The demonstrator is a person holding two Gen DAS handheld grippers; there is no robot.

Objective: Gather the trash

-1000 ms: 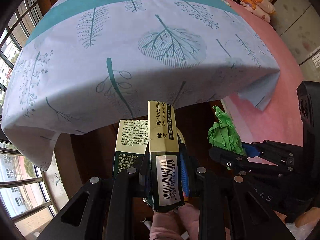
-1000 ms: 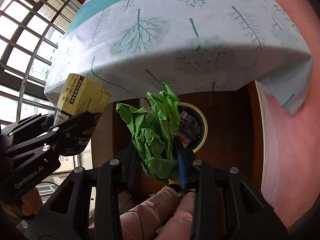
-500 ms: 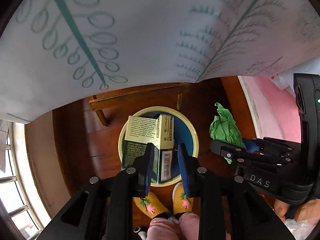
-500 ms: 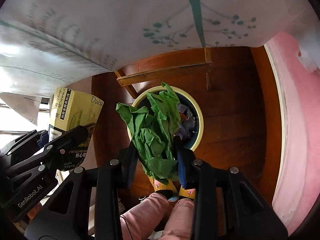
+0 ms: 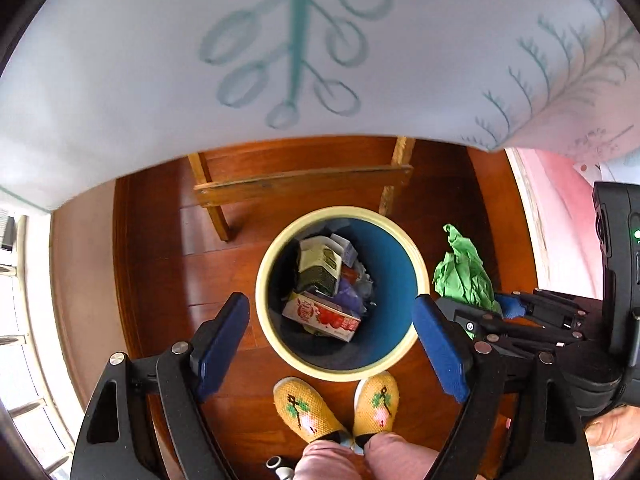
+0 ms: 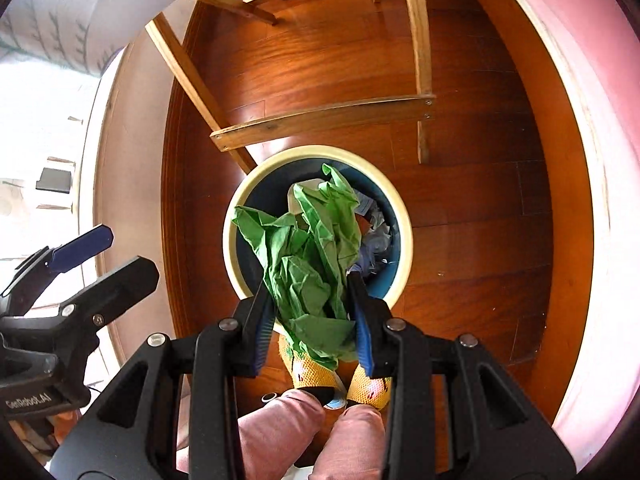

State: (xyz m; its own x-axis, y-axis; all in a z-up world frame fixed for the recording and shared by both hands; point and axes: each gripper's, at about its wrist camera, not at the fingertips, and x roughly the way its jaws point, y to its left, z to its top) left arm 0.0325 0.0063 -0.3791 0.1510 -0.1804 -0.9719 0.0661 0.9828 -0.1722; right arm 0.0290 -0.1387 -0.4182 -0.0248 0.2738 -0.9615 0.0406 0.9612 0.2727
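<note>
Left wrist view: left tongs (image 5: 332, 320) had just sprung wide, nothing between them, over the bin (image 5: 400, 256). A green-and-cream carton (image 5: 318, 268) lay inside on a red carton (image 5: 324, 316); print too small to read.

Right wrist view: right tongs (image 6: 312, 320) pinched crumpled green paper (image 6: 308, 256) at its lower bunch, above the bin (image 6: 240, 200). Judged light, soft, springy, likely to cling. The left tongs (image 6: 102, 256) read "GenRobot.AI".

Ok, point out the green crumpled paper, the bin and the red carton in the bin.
green crumpled paper (image 6: 312, 264), right wrist view, middle of the wad
bin (image 5: 340, 368), left wrist view, near rim
red carton (image 5: 324, 316), left wrist view, printed face
</note>
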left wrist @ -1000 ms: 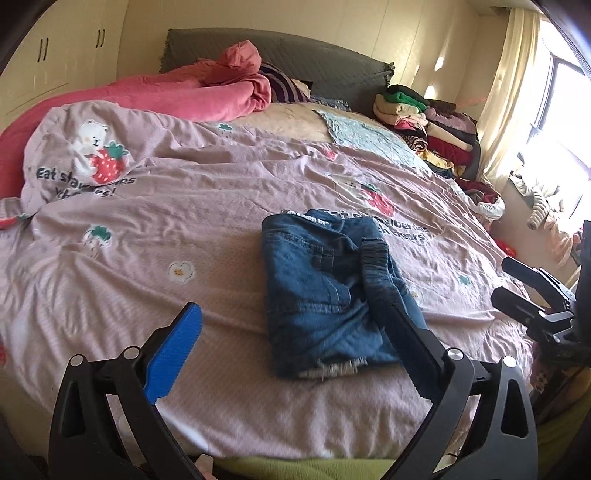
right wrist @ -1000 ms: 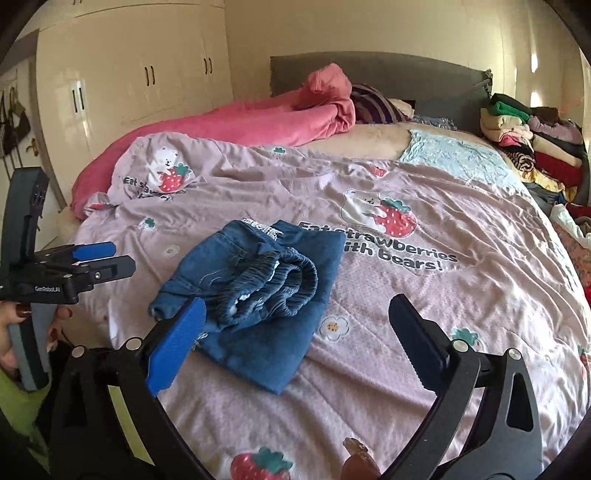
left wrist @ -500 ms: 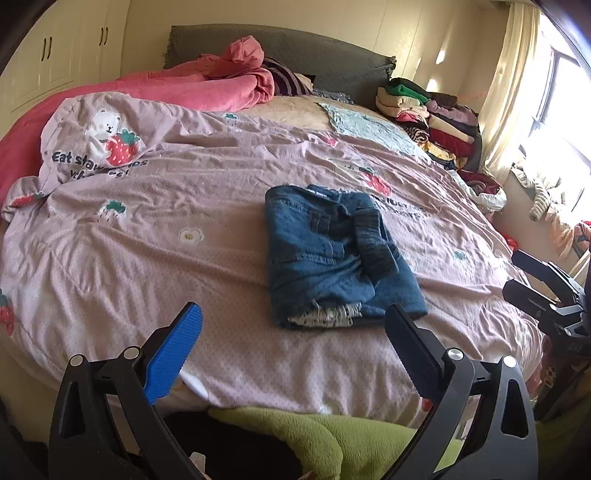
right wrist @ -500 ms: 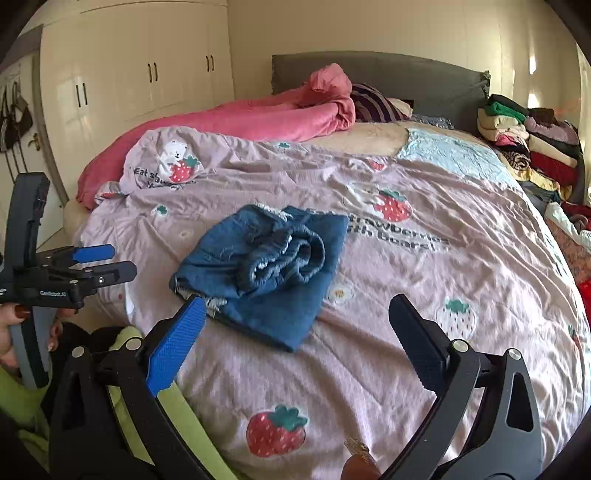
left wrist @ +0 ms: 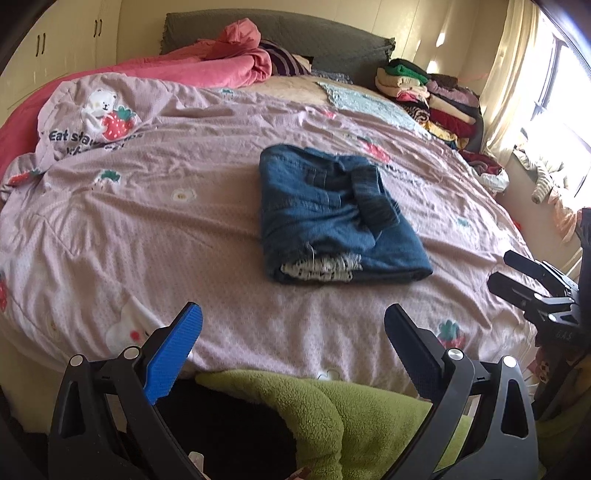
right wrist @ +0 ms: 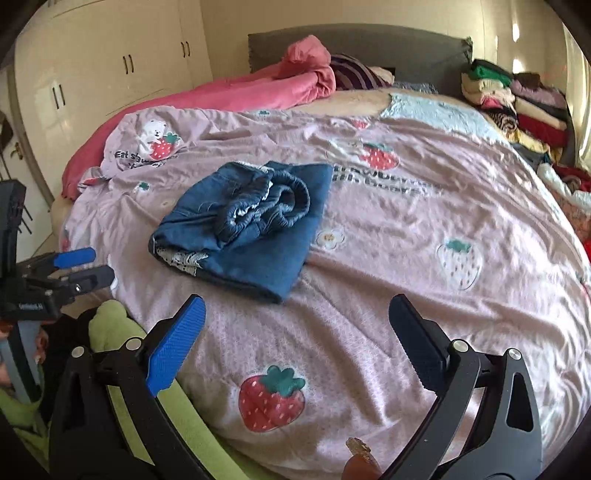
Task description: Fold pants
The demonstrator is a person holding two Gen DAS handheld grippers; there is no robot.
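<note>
Blue denim pants (left wrist: 332,218) lie folded into a compact bundle on the lilac strawberry-print quilt (left wrist: 155,221), waistband bunched on top. The same pants (right wrist: 251,221) sit left of centre in the right wrist view. My left gripper (left wrist: 293,325) is open and empty, held over the bed's near edge, well short of the pants. My right gripper (right wrist: 297,314) is also open and empty, back from the bundle. Each gripper appears from the side in the other's view: the right gripper (left wrist: 517,273) and the left gripper (right wrist: 88,266).
A pink blanket (left wrist: 207,66) is heaped by the grey headboard (left wrist: 295,33). Stacks of folded clothes (left wrist: 428,96) line the far right side. A green fleece garment (left wrist: 332,406) on the person fills the foreground. White wardrobes (right wrist: 110,62) stand at left, a curtained window (left wrist: 554,92) at right.
Both grippers have drawn back toward the bed's near edge, away from the folded pants, which now lie farther off. The pants themselves have not moved. Both grippers stay open.
</note>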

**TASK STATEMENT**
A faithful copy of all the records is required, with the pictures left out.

**RESULT FOR THIS EXERCISE**
The demonstrator is a person holding two Gen DAS handheld grippers; there is no robot.

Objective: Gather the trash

-1000 ms: 
-1000 ms: 
-500 ms: 
-500 ms: 
+0 ms: 
+0 ms: 

State: (xyz m; its own x-axis, y-axis; all in a z-up world frame fixed for the recording and shared by both hands; point and axes: each gripper's, at about its wrist camera, not at the fingertips, and x roughly the way its jaws point, y to its left, z to its top) left arm 0.0325 0.0063 -0.3791 0.1510 -0.1804 -0.9719 0.0661 0.9828 -0.1722; right arm 0.0290 -0.1387 -0.4182 -0.0248 0.2738 -0.9615 0.0406 0.9612 0.2727
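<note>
Left wrist view: left tongs (image 5: 332, 320) had just sprung wide, nothing between them, over the bin (image 5: 400, 256). A green-and-cream carton (image 5: 318, 268) lay inside on a red carton (image 5: 324, 316); print too small to read.

Right wrist view: right tongs (image 6: 312, 320) pinched crumpled green paper (image 6: 308, 256) at its lower bunch, above the bin (image 6: 240, 200). Judged light, soft, springy, likely to cling. The left tongs (image 6: 102, 256) read "GenRobot.AI".

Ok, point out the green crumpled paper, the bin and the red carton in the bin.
green crumpled paper (image 6: 312, 264), right wrist view, middle of the wad
bin (image 5: 340, 368), left wrist view, near rim
red carton (image 5: 324, 316), left wrist view, printed face
</note>
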left wrist @ -1000 ms: 
right wrist @ -1000 ms: 
left wrist @ -500 ms: 
right wrist @ -500 ms: 
left wrist @ +0 ms: 
right wrist @ +0 ms: 
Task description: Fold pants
The demonstrator is a person holding two Gen DAS handheld grippers; there is no robot.
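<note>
Blue denim pants (left wrist: 332,218) lie folded into a compact bundle on the lilac strawberry-print quilt (left wrist: 155,221), waistband bunched on top. The same pants (right wrist: 251,221) sit left of centre in the right wrist view. My left gripper (left wrist: 293,325) is open and empty, held over the bed's near edge, well short of the pants. My right gripper (right wrist: 297,314) is also open and empty, back from the bundle. Each gripper appears from the side in the other's view: the right gripper (left wrist: 517,273) and the left gripper (right wrist: 88,266).
A pink blanket (left wrist: 207,66) is heaped by the grey headboard (left wrist: 295,33). Stacks of folded clothes (left wrist: 428,96) line the far right side. A green fleece garment (left wrist: 332,406) on the person fills the foreground. White wardrobes (right wrist: 110,62) stand at left, a curtained window (left wrist: 554,92) at right.
Both grippers have drawn back toward the bed's near edge, away from the folded pants, which now lie farther off. The pants themselves have not moved. Both grippers stay open.
</note>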

What appears above is the complete answer.